--- Dataset content Enclosed Below ---

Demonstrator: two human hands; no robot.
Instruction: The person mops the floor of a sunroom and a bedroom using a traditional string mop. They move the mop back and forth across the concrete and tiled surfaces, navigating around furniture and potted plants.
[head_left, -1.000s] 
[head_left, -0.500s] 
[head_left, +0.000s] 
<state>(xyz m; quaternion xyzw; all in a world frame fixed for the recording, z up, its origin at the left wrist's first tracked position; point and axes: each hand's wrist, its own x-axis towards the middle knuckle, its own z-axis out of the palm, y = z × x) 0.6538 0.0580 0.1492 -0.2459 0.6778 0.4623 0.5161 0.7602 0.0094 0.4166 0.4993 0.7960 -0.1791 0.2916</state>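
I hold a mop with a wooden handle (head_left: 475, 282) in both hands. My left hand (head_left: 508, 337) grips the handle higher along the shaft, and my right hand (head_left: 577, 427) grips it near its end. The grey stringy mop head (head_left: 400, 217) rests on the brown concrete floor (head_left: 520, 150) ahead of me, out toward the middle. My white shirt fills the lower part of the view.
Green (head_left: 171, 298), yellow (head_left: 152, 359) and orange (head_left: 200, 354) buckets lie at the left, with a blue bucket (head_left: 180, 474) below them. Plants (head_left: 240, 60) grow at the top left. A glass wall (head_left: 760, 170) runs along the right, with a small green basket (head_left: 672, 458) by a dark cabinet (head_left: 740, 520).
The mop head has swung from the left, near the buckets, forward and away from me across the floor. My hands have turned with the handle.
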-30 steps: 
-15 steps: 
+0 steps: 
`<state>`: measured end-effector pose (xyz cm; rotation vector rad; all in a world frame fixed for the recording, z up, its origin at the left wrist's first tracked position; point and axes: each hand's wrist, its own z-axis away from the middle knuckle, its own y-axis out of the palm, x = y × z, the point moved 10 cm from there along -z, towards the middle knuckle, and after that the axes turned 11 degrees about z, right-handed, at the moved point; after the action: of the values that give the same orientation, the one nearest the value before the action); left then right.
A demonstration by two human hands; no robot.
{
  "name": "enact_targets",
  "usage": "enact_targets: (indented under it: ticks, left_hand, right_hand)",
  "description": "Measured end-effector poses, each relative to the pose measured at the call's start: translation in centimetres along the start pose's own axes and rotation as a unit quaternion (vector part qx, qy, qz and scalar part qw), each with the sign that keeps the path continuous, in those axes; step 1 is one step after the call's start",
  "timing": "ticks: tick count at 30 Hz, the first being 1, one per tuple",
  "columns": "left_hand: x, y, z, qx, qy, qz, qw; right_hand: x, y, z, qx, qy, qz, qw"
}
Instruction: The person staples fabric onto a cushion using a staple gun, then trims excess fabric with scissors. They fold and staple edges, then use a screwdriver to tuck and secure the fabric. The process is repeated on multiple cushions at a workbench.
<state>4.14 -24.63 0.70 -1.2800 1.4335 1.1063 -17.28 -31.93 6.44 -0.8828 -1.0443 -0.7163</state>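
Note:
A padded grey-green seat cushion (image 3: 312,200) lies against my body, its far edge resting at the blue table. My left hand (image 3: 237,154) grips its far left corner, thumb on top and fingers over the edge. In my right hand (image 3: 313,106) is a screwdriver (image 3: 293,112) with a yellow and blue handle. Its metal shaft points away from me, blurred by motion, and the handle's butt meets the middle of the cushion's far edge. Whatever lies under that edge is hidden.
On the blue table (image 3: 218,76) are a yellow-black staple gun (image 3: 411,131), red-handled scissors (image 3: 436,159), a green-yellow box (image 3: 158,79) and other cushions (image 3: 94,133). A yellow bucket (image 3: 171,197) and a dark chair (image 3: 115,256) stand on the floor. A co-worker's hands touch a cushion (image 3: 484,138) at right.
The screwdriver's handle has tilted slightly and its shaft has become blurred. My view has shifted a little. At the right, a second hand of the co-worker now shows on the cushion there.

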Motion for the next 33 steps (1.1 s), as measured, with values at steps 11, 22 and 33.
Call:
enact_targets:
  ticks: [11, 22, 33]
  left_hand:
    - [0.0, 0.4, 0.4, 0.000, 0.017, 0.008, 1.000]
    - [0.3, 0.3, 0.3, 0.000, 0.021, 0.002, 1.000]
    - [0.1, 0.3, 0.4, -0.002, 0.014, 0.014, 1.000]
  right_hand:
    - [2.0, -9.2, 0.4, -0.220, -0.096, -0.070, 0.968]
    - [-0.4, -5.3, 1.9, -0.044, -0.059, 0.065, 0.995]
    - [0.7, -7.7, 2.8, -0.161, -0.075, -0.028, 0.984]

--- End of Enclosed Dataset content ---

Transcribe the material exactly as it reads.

> **Exercise answer**
Demonstrator: two human hands; no robot.
Instruction: The person mops the floor of a sunroom and a bedroom using a traditional string mop. They move the mop back and forth across the concrete and tiled surfaces, navigating around furniture and potted plants.
[head_left, -1.000s] 
[head_left, -0.500s] 
[head_left, +0.000s] 
<state>(xyz m; quaternion xyzw; all in a world frame fixed for the recording, z up, its origin at the left wrist's first tracked position; point and axes: each hand's wrist, its own x-axis towards the middle knuckle, its own z-axis out of the palm, y = z × x) 0.6538 0.0580 0.1492 -0.2459 0.6778 0.4623 0.5161 0.7602 0.0094 0.4166 0.4993 0.7960 -0.1791 0.2916</state>
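I hold a mop with a wooden handle (head_left: 475, 282) in both hands. My left hand (head_left: 508, 337) grips the handle higher along the shaft, and my right hand (head_left: 577, 427) grips it near its end. The grey stringy mop head (head_left: 400, 217) rests on the brown concrete floor (head_left: 520, 150) ahead of me, out toward the middle. My white shirt fills the lower part of the view.
Green (head_left: 171, 298), yellow (head_left: 152, 359) and orange (head_left: 200, 354) buckets lie at the left, with a blue bucket (head_left: 180, 474) below them. Plants (head_left: 240, 60) grow at the top left. A glass wall (head_left: 760, 170) runs along the right, with a small green basket (head_left: 672, 458) by a dark cabinet (head_left: 740, 520).
The mop head has swung from the left, near the buckets, forward and away from me across the floor. My hands have turned with the handle.
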-30 steps: 
-15 steps: 
+0 steps: 
`<state>`: measured end-effector pose (xyz cm; rotation vector rad; all in a world frame fixed for the recording, z up, its origin at the left wrist's first tracked position; point and axes: each hand's wrist, its own z-axis away from the middle knuckle, its own y-axis out of the palm, x = y × z, the point moved 10 cm from there along -z, towards the middle knuckle, and after that the axes turned 11 degrees about z, right-handed, at the moved point; after the action: of the values that give the same orientation, the one nearest the value before the action); left then right.
A demonstration by two human hands; no robot.
{
  "name": "enact_targets",
  "usage": "enact_targets: (indented under it: ticks, left_hand, right_hand)",
  "description": "Measured end-effector poses, each relative to the pose measured at the call's start: translation in centimetres along the start pose's own axes and rotation as a unit quaternion (vector part qx, qy, qz and scalar part qw), each with the sign that keeps the path continuous, in those axes; step 1 is one step after the call's start",
  "timing": "ticks: tick count at 30 Hz, the first being 1, one per tuple",
  "columns": "left_hand: x, y, z, qx, qy, qz, qw; right_hand: x, y, z, qx, qy, qz, qw"
}
Instruction: The person staples fabric onto a cushion using a staple gun, then trims excess fabric with scissors. They fold and staple edges, then use a screwdriver to tuck and secure the fabric. The process is repeated on multiple cushions at a workbench.
<state>4.14 -24.63 0.70 -1.2800 1.4335 1.1063 -17.28 -31.93 6.44 -0.8828 -1.0443 -0.7163</state>
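Note:
A padded grey-green seat cushion (image 3: 312,200) lies against my body, its far edge resting at the blue table. My left hand (image 3: 237,154) grips its far left corner, thumb on top and fingers over the edge. In my right hand (image 3: 313,106) is a screwdriver (image 3: 293,112) with a yellow and blue handle. Its metal shaft points away from me, blurred by motion, and the handle's butt meets the middle of the cushion's far edge. Whatever lies under that edge is hidden.
On the blue table (image 3: 218,76) are a yellow-black staple gun (image 3: 411,131), red-handled scissors (image 3: 436,159), a green-yellow box (image 3: 158,79) and other cushions (image 3: 94,133). A yellow bucket (image 3: 171,197) and a dark chair (image 3: 115,256) stand on the floor. A co-worker's hands touch a cushion (image 3: 484,138) at right.
The screwdriver's handle has tilted slightly and its shaft has become blurred. My view has shifted a little. At the right, a second hand of the co-worker now shows on the cushion there.
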
Motion for the next 33 steps (1.1 s), as measured, with values at steps 11, 22 and 33.
Call:
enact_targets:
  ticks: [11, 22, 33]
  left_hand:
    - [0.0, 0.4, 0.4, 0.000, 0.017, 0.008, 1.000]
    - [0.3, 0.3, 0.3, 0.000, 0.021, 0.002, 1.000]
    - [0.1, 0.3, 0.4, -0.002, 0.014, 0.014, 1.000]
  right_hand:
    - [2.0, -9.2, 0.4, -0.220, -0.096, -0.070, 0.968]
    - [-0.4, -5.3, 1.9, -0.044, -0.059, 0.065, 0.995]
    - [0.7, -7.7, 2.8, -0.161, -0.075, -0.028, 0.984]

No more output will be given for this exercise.